Japanischer Staudenknöterich

Japanischer Staudenknöterich

Japanischer Staudenknöterich
(Fallopia japonica)

Systematik: Eudikotyledonen / Kerneudikotyledonen
Ordnung: Nelkenartige (Caryophyllales)
Familie: Knöterichgewächse (Polygonaceae)

Gattung: Flügelknöteriche (Fallopia)
Art: Japanischer Staudenknöterich
Wissenschaftlicher Name: Fallopia japonica

Der Japanische Staudenknöterich ist eine
sehr schnellwüchsige (wuchernde),
sommergrüne, ausdauernde krautige Pflanze.
Als Überdauerungsorgane bildet er Rhizome,
durch die oft dichte, ausgedehnte Bestände
entstehen. Im Frühling treibt er aus seinen
Rhizomen („Wurzelstöcken“) neue Stängel, die
unter günstigen Bedingungen innerhalb weniger
Wochen eine Wuchshöhe von 3 bis 4 Metern
erreichen, wobei die Pflanze einen Zuwachs von
10 bis 30 cm pro Tag erreichen kann. Die meist aufrechten Stängel sind hohl.

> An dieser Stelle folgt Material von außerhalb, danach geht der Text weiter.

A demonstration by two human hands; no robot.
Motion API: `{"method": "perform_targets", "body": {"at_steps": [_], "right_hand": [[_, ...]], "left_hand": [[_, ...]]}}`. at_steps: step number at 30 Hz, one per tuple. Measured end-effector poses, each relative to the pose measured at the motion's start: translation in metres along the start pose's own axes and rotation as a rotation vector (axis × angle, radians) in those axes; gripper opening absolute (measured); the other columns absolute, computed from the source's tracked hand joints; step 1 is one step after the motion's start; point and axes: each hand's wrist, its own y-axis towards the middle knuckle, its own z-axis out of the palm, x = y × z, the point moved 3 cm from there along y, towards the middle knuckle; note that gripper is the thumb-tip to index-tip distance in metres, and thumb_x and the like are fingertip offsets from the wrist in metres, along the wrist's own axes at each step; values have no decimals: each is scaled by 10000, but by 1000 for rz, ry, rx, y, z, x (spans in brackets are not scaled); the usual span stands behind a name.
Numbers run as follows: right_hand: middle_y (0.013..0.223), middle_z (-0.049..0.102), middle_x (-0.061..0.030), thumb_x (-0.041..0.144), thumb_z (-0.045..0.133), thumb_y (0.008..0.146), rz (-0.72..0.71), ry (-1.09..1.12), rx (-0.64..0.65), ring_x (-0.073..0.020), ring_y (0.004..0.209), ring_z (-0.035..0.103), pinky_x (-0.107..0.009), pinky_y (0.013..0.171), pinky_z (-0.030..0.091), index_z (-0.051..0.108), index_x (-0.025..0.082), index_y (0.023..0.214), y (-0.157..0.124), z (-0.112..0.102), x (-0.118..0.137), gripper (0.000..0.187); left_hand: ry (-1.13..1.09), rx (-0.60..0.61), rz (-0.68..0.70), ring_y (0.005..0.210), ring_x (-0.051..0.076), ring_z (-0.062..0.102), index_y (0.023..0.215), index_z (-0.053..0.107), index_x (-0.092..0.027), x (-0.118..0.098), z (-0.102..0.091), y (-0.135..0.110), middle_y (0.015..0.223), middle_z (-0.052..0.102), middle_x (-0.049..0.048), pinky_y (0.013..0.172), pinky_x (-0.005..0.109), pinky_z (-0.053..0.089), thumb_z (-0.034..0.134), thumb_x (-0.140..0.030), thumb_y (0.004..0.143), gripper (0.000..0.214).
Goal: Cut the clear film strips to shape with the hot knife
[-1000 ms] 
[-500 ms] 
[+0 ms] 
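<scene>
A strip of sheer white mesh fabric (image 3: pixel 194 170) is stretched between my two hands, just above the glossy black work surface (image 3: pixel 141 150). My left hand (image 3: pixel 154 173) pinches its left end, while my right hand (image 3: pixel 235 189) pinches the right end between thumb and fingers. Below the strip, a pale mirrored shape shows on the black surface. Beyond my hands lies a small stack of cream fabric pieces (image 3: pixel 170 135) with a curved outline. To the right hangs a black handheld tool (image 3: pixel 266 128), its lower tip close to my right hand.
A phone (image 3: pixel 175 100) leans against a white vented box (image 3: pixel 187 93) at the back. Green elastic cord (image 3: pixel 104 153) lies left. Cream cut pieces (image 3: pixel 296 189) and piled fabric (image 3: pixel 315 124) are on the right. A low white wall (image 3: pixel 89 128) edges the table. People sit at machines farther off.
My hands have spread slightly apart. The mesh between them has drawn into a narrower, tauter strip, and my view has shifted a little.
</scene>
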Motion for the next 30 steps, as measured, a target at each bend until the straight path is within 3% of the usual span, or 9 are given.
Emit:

Im Spätjahr zieht die Pflanze ein, wie der Gärtner-ausdruck für dies Phänomen lautet, und die Blätter
werden gelb oder beim ersten Frost sterben alle überirdischen Teile der Pflanze ab. Die sich weit
verzweigenden, verholzten Rhizome überleben allerdings den Winter problemlos. Sie reichen,
weitgehend horizontal kriechend, oft bis zu 2 m tief in den Boden.

Vorsicht – Japanischer Bambus / StaudenKnöterich wieder im Verkauf

In der Schweiz sind der Verkauf, die Vermehrung und die Anpflanzung von Japanischem
Staudenknöterich verboten. ebenso in Großbritannien.In Deutschland ist der Kauf der Pflanzen
zwar möglich, für die Anpflanzung ist aber eine Sondergenehmigung nach § 41.2
Bundesnaturschutzgesetz nötig.
Wichtig ist dabei, die Pflanzenteile über den Restmüll, nicht aber über die Biotonne zu entsorgen,
um eine weitere Ausbreitung zu verhindern. Ein fingerlanges Pflanzenteil genügt schon, um eine
Kolonisation auszulösen.
Kurzinfo:
1. Bis zu 3m hoch
2. Dichte Bestände des Japan Knöterichs sind sehr geschlossen und lassen das Wachstum
anderer Pflanzen nur sehr begrenzt zu.Durch das zentrifugale Wachstum dringt der Knöterich auch
in intakte bestände anderer Pflanzen ein.
3. Die Veränderung einheimischer Naturpflanzen kann jedoch zum Rückgang darauf
spezialisierter Insekten beitragen.
4. Betreffen direkte Schäden an Gebäude,Gärten ,Uferböschungen,Gleisanlagen,Bauland.Für
die Beseitigung des Knöterichs ist mit ca. 7 Mio. Euro Jährlich und mehr zu rechnen.
5. Massnahmen: Die schwere der von ihnen verursachten Auswirkungen rechtfertigt sowohl
eine strickte Vorbeugung (nicht Kauf)als auch Bekämpfungsmassnahmen.